Your goal
Transcribe every record exactly.

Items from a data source

::::::

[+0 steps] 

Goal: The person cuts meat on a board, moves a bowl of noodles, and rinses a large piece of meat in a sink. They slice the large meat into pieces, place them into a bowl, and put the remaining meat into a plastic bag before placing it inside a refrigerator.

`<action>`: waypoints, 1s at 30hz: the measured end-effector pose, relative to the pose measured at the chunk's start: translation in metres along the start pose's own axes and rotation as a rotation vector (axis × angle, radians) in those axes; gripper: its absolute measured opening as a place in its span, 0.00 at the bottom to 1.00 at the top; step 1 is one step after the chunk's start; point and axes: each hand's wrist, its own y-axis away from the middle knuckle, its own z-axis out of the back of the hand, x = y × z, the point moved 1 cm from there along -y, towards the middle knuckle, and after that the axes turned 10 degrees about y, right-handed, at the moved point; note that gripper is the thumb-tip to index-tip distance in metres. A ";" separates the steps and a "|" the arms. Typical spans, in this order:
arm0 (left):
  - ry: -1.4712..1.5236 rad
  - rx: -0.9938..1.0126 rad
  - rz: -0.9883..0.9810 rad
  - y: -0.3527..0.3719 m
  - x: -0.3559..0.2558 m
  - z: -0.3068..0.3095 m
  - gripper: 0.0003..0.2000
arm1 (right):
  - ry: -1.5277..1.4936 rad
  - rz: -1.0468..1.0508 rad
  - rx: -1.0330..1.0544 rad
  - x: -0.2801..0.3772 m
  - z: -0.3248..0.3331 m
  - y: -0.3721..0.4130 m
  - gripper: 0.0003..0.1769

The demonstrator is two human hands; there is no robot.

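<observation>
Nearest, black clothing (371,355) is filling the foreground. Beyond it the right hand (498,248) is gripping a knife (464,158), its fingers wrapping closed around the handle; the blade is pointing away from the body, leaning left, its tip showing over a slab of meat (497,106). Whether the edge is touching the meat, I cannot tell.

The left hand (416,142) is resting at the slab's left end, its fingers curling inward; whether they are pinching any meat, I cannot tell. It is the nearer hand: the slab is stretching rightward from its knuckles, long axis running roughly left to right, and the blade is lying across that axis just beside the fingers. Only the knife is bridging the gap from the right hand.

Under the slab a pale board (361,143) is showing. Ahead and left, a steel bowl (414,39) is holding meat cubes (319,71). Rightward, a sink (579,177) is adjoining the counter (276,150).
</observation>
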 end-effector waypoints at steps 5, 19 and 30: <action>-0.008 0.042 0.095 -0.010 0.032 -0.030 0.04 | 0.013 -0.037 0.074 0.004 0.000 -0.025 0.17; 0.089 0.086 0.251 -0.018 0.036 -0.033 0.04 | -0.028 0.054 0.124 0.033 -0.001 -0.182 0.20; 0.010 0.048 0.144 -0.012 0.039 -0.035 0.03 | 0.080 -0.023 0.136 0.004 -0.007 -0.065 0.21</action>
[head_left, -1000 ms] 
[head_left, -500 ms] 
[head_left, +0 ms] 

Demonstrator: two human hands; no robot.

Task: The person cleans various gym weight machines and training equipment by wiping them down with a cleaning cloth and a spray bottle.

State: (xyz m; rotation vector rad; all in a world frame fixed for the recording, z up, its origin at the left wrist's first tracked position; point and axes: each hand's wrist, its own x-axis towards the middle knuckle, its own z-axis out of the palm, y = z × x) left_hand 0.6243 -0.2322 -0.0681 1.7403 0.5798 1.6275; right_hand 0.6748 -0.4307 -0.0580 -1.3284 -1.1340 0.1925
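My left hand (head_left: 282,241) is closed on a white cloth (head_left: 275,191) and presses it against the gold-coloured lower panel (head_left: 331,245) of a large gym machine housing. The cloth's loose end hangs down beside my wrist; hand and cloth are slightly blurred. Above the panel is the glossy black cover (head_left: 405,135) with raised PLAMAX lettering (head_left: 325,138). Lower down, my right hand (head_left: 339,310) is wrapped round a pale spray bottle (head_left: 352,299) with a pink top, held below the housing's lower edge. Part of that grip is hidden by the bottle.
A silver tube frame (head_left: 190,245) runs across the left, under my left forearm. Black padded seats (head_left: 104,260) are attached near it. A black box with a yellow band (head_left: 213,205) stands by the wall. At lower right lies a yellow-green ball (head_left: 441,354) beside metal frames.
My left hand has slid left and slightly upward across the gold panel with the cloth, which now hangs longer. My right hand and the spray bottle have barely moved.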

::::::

Answer box
[+0 steps] 

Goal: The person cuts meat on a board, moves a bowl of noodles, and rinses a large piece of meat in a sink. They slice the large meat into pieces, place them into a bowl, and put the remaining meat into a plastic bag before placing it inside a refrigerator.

`<action>`: waypoints, 1s at 30hz: the measured end-effector pose, relative to the pose measured at the chunk's start: translation in metres along the start pose's own axes and rotation as a rotation vector (axis × angle, radians) in those axes; gripper: its absolute measured opening as a place in its span, 0.00 at the bottom to 1.00 at the top; step 1 is one step after the chunk's start; point and axes: each hand's wrist, its own y-axis away from the middle knuckle, its own z-axis out of the back of the hand, x = y × z, the point moved 1 cm from there along -y, towards the middle knuckle, and after that the axes turned 10 degrees about y, right-handed, at the moved point; note that gripper is the thumb-tip to index-tip distance in metres. A ";" separates the steps and a "|" the arms. Typical spans, in this order:
arm0 (left):
  - ry: -1.4712..1.5236 rad
  - rx: -0.9938..1.0126 rad
  - rz: -0.9883..0.9810 rad
  - y: -0.3527..0.3719 m
  - x: -0.3559..0.2558 m
  - z: -0.3068..0.3095 m
  - gripper: 0.0003..0.2000
arm1 (right):
  - ry: -1.5277..1.4936 rad
  - rz: -1.0468..1.0508 rad
  - rx: -1.0330..1.0544 rad
  - x: -0.2801..0.3772 m
  - z: -0.3248..0.3331 m
  - y: -0.3721..0.4130 m
  - gripper: 0.0003..0.1769

The demonstrator is two human hands; there is no robot.

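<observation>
Nearest, black clothing (371,355) is filling the foreground. Beyond it the right hand (498,248) is gripping a knife (464,158), its fingers wrapping closed around the handle; the blade is pointing away from the body, leaning left, its tip showing over a slab of meat (497,106). Whether the edge is touching the meat, I cannot tell.

The left hand (416,142) is resting at the slab's left end, its fingers curling inward; whether they are pinching any meat, I cannot tell. It is the nearer hand: the slab is stretching rightward from its knuckles, long axis running roughly left to right, and the blade is lying across that axis just beside the fingers. Only the knife is bridging the gap from the right hand.

Under the slab a pale board (361,143) is showing. Ahead and left, a steel bowl (414,39) is holding meat cubes (319,71). Rightward, a sink (579,177) is adjoining the counter (276,150).
</observation>
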 end-effector waypoints at steps 5, 19 and 30: <action>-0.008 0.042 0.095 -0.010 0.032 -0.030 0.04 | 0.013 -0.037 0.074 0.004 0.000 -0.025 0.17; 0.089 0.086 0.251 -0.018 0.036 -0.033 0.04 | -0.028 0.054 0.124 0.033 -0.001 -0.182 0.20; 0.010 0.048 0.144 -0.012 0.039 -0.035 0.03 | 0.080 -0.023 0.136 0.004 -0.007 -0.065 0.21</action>
[head_left, -1000 ms] 
[head_left, -500 ms] 
[head_left, +0 ms] 

Demonstrator: two human hands; no robot.

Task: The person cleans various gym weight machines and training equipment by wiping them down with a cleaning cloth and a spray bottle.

State: (xyz m; rotation vector rad; all in a world frame fixed for the recording, z up, its origin at the left wrist's first tracked position; point and axes: each hand's wrist, its own x-axis towards the middle knuckle, its own z-axis out of the palm, y = z × x) left_hand 0.6243 -0.2322 -0.0681 1.7403 0.5798 1.6275; right_hand 0.6748 -0.4307 -0.0580 -1.3284 -1.1340 0.1925
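My left hand (head_left: 282,241) is closed on a white cloth (head_left: 275,191) and presses it against the gold-coloured lower panel (head_left: 331,245) of a large gym machine housing. The cloth's loose end hangs down beside my wrist; hand and cloth are slightly blurred. Above the panel is the glossy black cover (head_left: 405,135) with raised PLAMAX lettering (head_left: 325,138). Lower down, my right hand (head_left: 339,310) is wrapped round a pale spray bottle (head_left: 352,299) with a pink top, held below the housing's lower edge. Part of that grip is hidden by the bottle.
A silver tube frame (head_left: 190,245) runs across the left, under my left forearm. Black padded seats (head_left: 104,260) are attached near it. A black box with a yellow band (head_left: 213,205) stands by the wall. At lower right lies a yellow-green ball (head_left: 441,354) beside metal frames.
My left hand has slid left and slightly upward across the gold panel with the cloth, which now hangs longer. My right hand and the spray bottle have barely moved.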

Nothing further is needed for this exercise.